Planning to manage failure is just like the way we protect our possessions for instance a house, car to name a few by taking an insurance cover. I hope you never face the trauma and stress of divorce but “What-if….”
You need to be objective, not emotional
The most important thing in managing a failure is to be objective about the way you plan to move ahead. But you must do this only when you are emotionally stable. If you are not emotionally stable you will not be able to be objective and that could prove to be disastrous. Women generally are more emotional then men and tend to get easily swayed at such times. Do whatever it takes – choose carefully amongst the well wishers you want to talk to (very important), go shopping, take a break, you must cool down first before you take any decision, sign any paper or give any commitment. Then start thinking about your assets. The critical part here is valuation and distribution of assets and we are assuming that things would be amicably resolved practically out of court.

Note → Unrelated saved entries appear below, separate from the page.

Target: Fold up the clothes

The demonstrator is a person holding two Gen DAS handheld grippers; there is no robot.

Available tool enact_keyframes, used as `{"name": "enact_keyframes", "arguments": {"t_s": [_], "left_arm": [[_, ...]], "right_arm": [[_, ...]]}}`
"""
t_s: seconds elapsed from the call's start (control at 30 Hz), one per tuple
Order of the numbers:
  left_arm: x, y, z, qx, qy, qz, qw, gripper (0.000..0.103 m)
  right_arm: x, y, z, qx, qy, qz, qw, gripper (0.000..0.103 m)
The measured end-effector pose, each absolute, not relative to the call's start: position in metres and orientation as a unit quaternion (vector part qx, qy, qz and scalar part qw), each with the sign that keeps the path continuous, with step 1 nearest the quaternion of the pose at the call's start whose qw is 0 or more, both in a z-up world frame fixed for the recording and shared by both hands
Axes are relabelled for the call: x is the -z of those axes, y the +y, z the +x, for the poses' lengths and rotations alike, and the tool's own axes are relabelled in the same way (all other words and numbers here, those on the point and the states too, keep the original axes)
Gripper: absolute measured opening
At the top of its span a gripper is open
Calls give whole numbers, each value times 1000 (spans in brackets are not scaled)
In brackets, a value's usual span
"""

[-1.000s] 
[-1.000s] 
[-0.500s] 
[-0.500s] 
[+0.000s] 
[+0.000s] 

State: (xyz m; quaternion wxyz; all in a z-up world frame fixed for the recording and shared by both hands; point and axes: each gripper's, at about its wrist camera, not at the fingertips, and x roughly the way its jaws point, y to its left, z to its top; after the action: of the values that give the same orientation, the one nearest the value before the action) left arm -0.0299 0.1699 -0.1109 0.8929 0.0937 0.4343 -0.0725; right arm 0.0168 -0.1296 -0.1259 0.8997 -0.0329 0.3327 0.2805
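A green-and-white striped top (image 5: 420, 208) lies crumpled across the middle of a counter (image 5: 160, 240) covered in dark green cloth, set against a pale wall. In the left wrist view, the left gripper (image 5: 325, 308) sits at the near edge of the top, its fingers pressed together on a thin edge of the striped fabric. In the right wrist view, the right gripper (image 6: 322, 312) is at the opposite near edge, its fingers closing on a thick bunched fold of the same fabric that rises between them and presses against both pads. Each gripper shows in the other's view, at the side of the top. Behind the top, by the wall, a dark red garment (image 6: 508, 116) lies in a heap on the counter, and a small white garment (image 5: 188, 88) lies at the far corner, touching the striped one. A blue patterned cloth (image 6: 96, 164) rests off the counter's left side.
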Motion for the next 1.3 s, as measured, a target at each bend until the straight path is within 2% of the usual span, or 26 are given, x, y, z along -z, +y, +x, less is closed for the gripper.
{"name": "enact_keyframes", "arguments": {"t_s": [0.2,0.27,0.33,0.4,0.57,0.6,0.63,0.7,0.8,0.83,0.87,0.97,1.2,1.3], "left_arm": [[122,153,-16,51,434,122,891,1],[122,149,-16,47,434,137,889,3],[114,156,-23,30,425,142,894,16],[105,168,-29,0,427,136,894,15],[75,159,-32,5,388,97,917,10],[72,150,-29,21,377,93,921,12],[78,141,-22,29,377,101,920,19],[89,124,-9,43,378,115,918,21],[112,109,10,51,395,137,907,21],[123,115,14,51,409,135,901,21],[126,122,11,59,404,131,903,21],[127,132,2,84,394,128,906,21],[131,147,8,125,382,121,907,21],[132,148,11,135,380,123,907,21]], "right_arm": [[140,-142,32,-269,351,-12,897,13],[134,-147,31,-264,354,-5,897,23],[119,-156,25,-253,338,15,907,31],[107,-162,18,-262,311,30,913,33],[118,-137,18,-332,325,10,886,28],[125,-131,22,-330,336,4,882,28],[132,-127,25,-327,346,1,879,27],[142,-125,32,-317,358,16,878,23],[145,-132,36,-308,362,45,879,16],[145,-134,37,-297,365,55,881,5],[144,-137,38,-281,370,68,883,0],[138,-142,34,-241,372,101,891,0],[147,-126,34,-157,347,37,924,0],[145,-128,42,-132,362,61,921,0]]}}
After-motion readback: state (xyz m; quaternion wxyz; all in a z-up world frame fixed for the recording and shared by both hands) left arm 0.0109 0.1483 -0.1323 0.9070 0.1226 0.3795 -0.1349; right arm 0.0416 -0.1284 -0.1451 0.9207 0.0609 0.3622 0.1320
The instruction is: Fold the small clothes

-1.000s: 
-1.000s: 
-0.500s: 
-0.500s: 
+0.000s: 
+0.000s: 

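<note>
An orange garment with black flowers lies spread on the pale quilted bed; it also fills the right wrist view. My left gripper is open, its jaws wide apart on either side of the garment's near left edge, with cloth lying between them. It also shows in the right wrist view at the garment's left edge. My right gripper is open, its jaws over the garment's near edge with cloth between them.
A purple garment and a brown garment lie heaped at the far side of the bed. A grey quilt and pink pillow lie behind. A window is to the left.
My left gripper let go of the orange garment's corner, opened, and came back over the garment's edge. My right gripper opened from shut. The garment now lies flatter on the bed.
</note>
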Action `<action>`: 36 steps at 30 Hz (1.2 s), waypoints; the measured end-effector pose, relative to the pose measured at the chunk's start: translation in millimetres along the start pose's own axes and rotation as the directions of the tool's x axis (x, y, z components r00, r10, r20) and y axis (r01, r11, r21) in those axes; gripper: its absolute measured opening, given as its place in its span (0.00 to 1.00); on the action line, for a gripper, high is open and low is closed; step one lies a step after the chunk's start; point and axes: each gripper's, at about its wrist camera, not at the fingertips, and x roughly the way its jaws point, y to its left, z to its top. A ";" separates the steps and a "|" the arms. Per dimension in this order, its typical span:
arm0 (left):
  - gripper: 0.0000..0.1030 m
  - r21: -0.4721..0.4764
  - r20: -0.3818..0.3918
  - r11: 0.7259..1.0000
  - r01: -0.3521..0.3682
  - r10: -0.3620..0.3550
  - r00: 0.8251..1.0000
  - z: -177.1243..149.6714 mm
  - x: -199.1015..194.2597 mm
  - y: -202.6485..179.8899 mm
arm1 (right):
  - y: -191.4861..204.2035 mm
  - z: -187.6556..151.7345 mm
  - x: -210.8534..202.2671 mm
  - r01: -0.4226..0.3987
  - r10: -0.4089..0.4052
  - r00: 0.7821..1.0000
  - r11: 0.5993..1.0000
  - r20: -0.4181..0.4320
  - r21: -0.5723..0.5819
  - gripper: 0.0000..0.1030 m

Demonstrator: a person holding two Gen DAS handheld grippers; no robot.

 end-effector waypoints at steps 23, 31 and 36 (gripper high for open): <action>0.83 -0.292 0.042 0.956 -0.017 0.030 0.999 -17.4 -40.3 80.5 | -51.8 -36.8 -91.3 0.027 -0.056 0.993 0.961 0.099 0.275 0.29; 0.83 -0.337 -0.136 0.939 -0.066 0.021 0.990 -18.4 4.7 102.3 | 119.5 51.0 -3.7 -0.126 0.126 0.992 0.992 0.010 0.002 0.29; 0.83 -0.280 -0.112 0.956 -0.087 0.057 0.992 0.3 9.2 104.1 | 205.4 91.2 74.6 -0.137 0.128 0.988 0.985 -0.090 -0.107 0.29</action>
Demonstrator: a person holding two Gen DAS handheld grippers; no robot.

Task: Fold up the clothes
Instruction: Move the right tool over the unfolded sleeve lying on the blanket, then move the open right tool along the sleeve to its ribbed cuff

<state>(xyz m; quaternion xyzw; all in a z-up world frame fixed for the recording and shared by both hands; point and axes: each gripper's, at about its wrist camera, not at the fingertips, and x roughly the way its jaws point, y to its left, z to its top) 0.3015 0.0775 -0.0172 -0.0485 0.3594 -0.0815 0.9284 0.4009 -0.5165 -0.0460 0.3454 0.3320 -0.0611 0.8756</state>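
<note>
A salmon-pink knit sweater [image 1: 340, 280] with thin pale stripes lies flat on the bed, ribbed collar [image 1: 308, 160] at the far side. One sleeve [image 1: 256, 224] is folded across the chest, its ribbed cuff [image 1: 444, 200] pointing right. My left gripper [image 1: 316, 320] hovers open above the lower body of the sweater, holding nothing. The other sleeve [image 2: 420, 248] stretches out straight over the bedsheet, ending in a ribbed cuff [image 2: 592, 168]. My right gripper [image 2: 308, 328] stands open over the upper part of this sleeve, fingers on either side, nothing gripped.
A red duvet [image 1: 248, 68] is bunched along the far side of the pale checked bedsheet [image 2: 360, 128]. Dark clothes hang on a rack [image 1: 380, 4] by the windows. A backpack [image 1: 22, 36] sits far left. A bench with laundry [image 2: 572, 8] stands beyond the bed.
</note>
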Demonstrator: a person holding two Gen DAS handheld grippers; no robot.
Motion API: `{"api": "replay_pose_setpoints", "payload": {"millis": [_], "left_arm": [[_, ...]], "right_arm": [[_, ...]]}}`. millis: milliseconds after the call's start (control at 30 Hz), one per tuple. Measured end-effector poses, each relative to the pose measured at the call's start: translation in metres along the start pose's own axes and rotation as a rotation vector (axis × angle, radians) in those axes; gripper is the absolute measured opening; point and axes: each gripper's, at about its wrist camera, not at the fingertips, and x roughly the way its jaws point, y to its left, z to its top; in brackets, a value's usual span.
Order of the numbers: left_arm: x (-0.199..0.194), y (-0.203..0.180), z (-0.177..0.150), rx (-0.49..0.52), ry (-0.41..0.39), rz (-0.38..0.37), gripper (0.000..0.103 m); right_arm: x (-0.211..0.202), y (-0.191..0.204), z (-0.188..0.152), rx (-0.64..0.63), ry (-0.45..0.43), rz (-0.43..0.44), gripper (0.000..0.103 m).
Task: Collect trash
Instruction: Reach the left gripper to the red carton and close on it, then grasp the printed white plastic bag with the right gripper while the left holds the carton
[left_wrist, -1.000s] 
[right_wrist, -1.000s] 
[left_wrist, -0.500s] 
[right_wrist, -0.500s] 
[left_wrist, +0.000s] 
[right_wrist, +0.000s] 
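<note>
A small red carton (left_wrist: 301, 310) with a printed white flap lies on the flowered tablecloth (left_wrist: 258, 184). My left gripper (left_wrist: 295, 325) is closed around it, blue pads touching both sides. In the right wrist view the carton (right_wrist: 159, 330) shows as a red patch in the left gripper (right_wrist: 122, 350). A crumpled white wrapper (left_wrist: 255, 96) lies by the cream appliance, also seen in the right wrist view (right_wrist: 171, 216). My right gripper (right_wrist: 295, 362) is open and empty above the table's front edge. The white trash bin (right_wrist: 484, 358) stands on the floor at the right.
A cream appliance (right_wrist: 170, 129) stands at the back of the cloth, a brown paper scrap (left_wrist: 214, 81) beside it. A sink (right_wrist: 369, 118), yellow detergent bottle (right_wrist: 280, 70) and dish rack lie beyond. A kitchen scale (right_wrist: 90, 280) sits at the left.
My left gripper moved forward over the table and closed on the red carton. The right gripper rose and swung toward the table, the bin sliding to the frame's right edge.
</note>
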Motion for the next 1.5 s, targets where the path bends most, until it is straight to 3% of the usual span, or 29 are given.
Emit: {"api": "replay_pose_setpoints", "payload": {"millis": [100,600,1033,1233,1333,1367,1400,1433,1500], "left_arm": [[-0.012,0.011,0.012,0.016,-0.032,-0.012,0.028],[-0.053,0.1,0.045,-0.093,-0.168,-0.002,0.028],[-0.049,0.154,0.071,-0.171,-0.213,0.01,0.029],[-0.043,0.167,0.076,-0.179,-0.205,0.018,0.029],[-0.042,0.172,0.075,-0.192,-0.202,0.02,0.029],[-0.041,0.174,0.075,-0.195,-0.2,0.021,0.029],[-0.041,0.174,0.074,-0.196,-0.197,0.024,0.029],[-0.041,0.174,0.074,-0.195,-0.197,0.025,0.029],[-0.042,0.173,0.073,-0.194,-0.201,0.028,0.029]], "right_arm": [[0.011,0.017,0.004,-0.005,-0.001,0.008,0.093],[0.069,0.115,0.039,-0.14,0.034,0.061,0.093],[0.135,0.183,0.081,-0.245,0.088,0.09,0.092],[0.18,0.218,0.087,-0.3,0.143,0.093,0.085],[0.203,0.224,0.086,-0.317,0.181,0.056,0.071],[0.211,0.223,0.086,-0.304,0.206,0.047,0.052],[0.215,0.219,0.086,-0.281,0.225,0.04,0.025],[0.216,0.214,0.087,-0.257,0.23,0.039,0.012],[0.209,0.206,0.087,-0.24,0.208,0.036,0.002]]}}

Distribution of assets should follow the rule of division based on future values
As a first step, place a value to everything you have (property, shares, jewellery etc) so that you arrive at the total net worth. This is the easy part. How do you distribute? Let us assume you want to make two equal halves. So will you literally distribute 50:50 between yourself? – Wrong. You must look at the type of asset you have. Consider a time frame – say 20 years or say retirement age or whatever you like. Project the value of each asset. Take a broadly accepted growth rate for each asset and value it at your desired time frame. Do you see what I am getting at? Lets say you have equity shares of Rs 5 lakh and say gold jewellery worth Rs. 5 lakh. Now 20 years later the value of shares could be Rs 40 lakh and your jewellery may be worth Rs 15 lakh, so the one who has the jewellery is obviously the loser. Distribution of assets must follow the rule of division based on future values and not current values. In this example a more appropriate division would have been Rs 3 lakh of shares to one spouse and Rs 5 lakh of jewellery and Rs 2 lakh of shares to the other spouse. This calculation is just indicative for explanation sake only.
Realign or transfer assets preferably before divorce papers are filed There is an even bigger problem that you would need to manage. Unfortunately, the ownership of the asset in question may not be properly distributed. For instance the house may be in the name of the husband who pays the equated monthly instalments. And perhaps the household expenses are drawn from the wife’s salary. Eventually, the husband would be the owner of the house and not the wife. Hence assets may have to be sold or transferred or realigned as the case may be depending on the assets in question. This should ideally happen before the papers for divorce are filed in court. As settlements take place amicably outside the courtroom. Now this obviously applies if you are going through a divorce or are likely to in due course.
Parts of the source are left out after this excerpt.